Graduate and Professional School
Attending graduate or professional school may be an option you are considering. If so, base your decision on careful reflection and clarification of your work/life goals.
Talk with faculty, alumni, and professionals in your field. Learn more about what’s required for your desired career path and programs they would recommend. Luther’s Career Center can also help with your consideration process.
Should I go to grad school? If so, when?
If you are pursuing a career in law, medicine, or teaching at the college/university level, you may wish to attend graduate school right away. Another common reason to go directly to graduate school is a strong interest in a particular discipline. You may find yourself wanting to learn more about your field of interest. If this is true, graduate training may be a satisfying and rewarding experience.
It is not uncommon for recent college graduates to lack a clear idea of career options. Going to graduate school to find your focus is not recommended. Graduate schools will expect you to have defined interests leading to an area of specialization. Pursuing graduate school can also be time-consuming and costly. If you are unsure about your career options and interests, start with evaluating your skills, goals, and values. This self-evaluation is critical to a successful graduate program search.
Consider Work Experience
Some employers recommend gaining practical work experience before pursuing a graduate degree. This is often true in areas like management, social work, and elementary/secondary education. They believe you will be better qualified for graduate school after a couple of years of work experience. Thorough research into your area of interest should provide you with the information necessary to make a wise choice.

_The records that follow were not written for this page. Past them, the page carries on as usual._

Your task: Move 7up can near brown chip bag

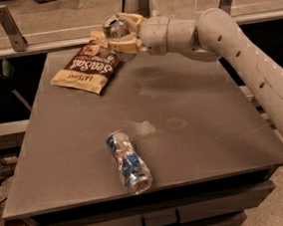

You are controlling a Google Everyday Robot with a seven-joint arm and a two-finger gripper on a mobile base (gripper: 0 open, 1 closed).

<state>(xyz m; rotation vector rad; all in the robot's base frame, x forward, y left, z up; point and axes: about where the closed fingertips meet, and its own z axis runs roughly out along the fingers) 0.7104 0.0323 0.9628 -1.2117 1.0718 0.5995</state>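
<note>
Up at twelve o'clock on the worktop (191,110), the pincer (120,33) reaches in from three o'clock on the end of the pale arm (234,41). Its jaws are closed round the 7up can (113,25), one finger either side of the body, with the silver top tipped towards us. The can sits just over the far corner of the brown chip bag (88,65), which lies flat at eleven o'clock, lettering up. Whether the can's base touches the bag, I can't tell.

A can like this looks light and thin-walled, and slick on its sides, so a mid-body grip across the round is the right hold. Squeeze too hard and it dents; too soft and it slides. The bag beneath is soft and crinkly, poor footing, so setting down on bare surface at its five o'clock side looks safer. The crushed blue can (128,161) lies well apart at six o'clock, near the front edge.
</note>
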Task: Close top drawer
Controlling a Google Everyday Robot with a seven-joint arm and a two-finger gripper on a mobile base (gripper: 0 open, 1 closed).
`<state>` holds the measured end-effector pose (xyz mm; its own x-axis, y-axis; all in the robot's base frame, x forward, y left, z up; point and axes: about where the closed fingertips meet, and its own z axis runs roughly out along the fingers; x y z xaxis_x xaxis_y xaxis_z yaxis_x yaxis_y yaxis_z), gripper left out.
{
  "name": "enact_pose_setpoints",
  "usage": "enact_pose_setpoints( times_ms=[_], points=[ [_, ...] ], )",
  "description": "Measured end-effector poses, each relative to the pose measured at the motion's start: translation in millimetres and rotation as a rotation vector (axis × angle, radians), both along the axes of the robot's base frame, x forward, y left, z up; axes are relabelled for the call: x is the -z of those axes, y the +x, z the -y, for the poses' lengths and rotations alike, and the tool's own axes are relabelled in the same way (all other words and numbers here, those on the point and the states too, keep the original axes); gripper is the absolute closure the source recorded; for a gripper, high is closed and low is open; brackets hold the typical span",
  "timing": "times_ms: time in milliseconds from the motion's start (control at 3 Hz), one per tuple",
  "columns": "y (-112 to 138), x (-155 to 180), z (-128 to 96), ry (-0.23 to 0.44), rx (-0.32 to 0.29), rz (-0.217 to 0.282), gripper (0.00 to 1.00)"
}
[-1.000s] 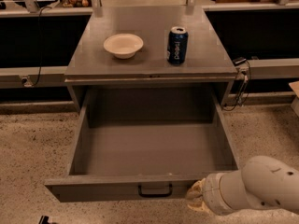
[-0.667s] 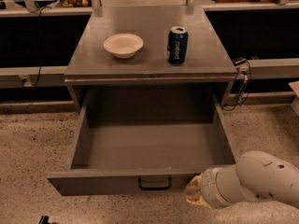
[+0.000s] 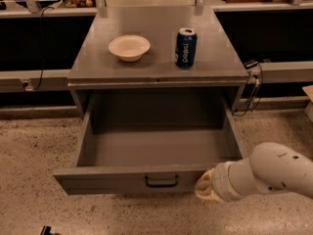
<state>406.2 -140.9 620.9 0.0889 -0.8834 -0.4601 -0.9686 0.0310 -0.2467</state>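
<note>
The top drawer (image 3: 122, 182) is a wide, deep grey drawer, pulled out most of the way and empty inside. Its front panel carries a dark bar handle (image 3: 161, 181) at mid-front. My gripper (image 3: 204, 186) is at the end of the white arm coming in from the lower right. It sits against the right part of the drawer front, just right of the handle. The arm's wrist hides the fingers.
The grey cabinet top (image 3: 93, 62) holds a white bowl (image 3: 129, 47) and a blue Pepsi can (image 3: 186, 47). A cable and plug (image 3: 252, 82) hang at the cabinet's right side. Speckled floor (image 3: 29, 151) lies to the left and right of the drawer.
The drawer front has moved slightly inward toward the cabinet, and my arm and gripper have advanced with it.
</note>
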Motion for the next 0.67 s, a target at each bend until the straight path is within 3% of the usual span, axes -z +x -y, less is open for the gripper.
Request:
enact_pose_setpoints(
  times_ms=[667],
  points=[
    [24,-4,2,-0.012,0.01,0.029,1.0]
  ],
)
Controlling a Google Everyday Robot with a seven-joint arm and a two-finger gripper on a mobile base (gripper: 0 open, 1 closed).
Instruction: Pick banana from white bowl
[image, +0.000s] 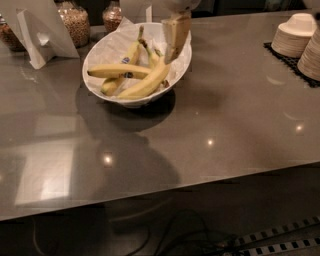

Work experience before graduate school can also help you gain a different perspective than your education so far. It may help you better understand the theoretical concepts taught in graduate programs. Work experience will also help make your application to graduate schools stronger, especially if you have a lower undergraduate GPA or graduate entrance examination score.
It’s OK to Take a Break
Some recent college graduates need a break from intensive studies, but are afraid they may never return to their education. If you feel certain that you need a break, don’t let this fear prevent you from following your instincts. Many people complete graduate programs after taking time off from study. Many individuals also find a way to balance work while taking graduate courses. If you do not go right to graduate school, still consider taking the GRE, LSAT, or other appropriate test during your senior year. Many scores remain valid for three to five years.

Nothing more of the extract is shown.